In one example, Shenoy noted, “Are we using someone’s email for spam or are we sending them critical information that is important for their financial transactions?”

Thus far, the banks are coming up a bit short, running up against a bit of misperception on the part of consumers. The apps that everyone wants to switch off immediately, Nolte said, include location data — because many people think that data is being used by the bank for nefarious purposes.

But of course they aren’t. Nolte explained that the data can be used to make sure that someone is in their “usual” location and verify them.

“That’s the slippery slope,” he said, of the FIs, “and what shall you actually allow?”

The panelists said that not opting in to banks’ cookies and fingerprinting initiatives has the unintended consequence of creating friction in the transaction, because the bank does not have the information that can be used to verify and protect consumers seamlessly.

Context is Key  

As Nolte said: Context is key.

As he told Webster, “I want to be able to know that you are using the PC that you normally use — that your authentication and transacting device are in the same place … and this can make the alarms much easier.”

Curating the entire consumer journey from end to end is the way to do this, he said.

Shenoy cautioned that there is no real silver bullet to be used in executing that vision. At Citi, he said, the bank’s institutional clients are fairly sophisticated when it comes to having infrastructure and security in place and working in unison. They can examine significant transactions, and they can have approval workflows with three or four people in the process using different devices.

That triangulation results in risk-adjusted analysis of transactions, which can take into account whether high-level verification is necessary, determined by probalistic tools that ideally let legitimate users do what they need to do and catch the folks trying to do something they shouldn’t.

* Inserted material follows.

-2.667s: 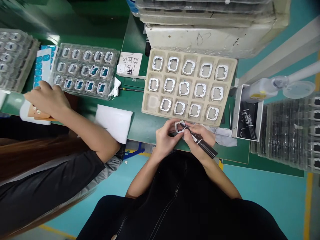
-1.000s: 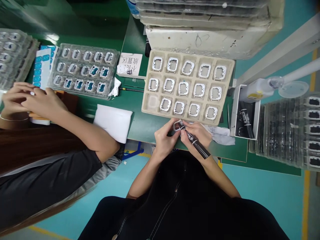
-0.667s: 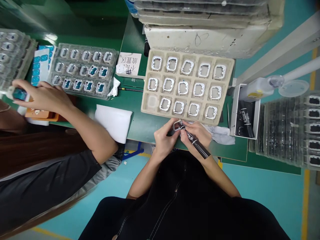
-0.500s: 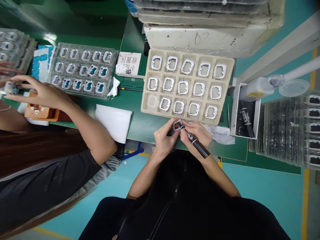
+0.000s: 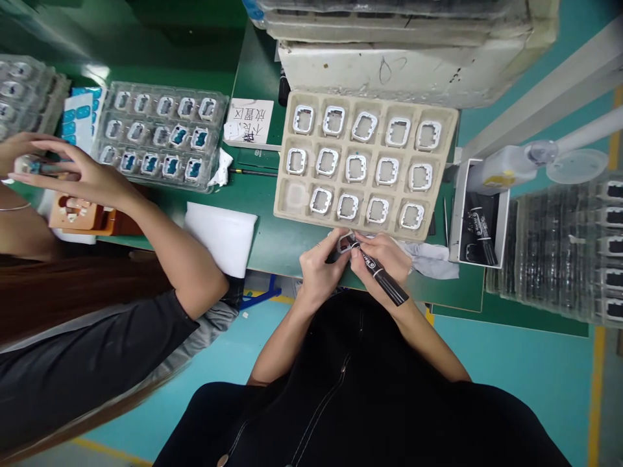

Nolte cautioned that “cross-channel awareness is incredibly important,” as banks examine all aspects of the transaction and curate the journey based on that data (and it should be noted that 25% of consumers check accounts across multiple devices). That information builds up across time, and can be used to create better estimations of legitimate users and transactions.

See also: How to Catch a Cyberthief

Nolte said consortium data is also important, and allows banks to work together to stop fraud and improve the financial services ecosystem in the meantime as any and all devices become connected endpoints.

Looking ahead, as Shenoy said, banks and regulators will need to work more closely together to create a range of policies on how to collect and manage data as transparently as can be done.

Nolte said that intelligent friction and contextual awareness can boost conversion rates significantly — by up to 50% in some cases — remarking that with those improvements, “We all have a vested interest trying to make a strong ecosystem for legitimate business to be conducted … as safely, securely and frictionlessly as possible.”